É surpreendente como o tema da arquitetura Art Déco desperta tanto interesse na América Latina. Nos anos recentes diversos ensaios e livros foram escritos por os pesquisadores dos diversos países do Continente e do Caribe: na Argentina, um dos principais difusores deste estilo é Jorge Ramos de Dios; no Chile, Humberto Eliash e Manuel Moreno publicaram um livro sobre a Primeira Modernidade; no Brasil, teve sucesso o Guia do Art Déco no Rio de Janeiro, apresentado por Luiz Paulo Conde e Mauro Almada; no México, um belíssimo livro com todas as manifestações artísticas do Déco foi escrito por Enrique X. de Anda Alanís; em Cuba, Roberto Segre e Carlos Sambricio editaram na Espanha um volume sobre a arquitetura na Havana entre 1925 e 1945. Além destas publicações, nos Festivais Anuais que se organizam em Miami, no Art Déco District, a presença da América Latina tem sempre um lugar de destaque.

A fortuna do Déco está relacionada com a sua assimilação pela classe media urbana, entre os anos trinta e quarenta, mais que pela influência do luxuoso decorativismo europeu da Exposition Internationale des Arts Décóratifs em Paris no ano 1925 (tão combatida pelo Mestre Le Corbusier pela sua falsidade conceitual, e por quase não deixar aparecer o seu pavilhão do Esprit Nouveau); ou dos sofisticados arranha-céus de Nova Iorque.
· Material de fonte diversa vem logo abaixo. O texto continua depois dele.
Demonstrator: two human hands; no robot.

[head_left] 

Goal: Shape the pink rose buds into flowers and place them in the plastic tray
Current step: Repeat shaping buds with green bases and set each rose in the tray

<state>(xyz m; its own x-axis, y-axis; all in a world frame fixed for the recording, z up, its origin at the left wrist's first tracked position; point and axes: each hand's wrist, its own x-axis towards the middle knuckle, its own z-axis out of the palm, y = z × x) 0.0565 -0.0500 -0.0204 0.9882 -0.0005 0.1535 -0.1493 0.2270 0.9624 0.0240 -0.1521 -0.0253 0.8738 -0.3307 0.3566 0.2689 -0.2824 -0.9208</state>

Se existem alguns prédios monumentais ou oficiais nas principais cidades, o Déco teve maior difusão nos temas relacionados com o lazer, os pontos de gasolina, os apartamentos e as casas individuais. O fato significativo é que ao lado dos arquitetos de renome que desenhavam neste estilo, os construtores italianos, espanhóis, alemães e portugueses, que chegaram como imigrantes na América, assumiram e participaram na substituição do sistema decorativo clássico e historicista pela modernidade do Déco.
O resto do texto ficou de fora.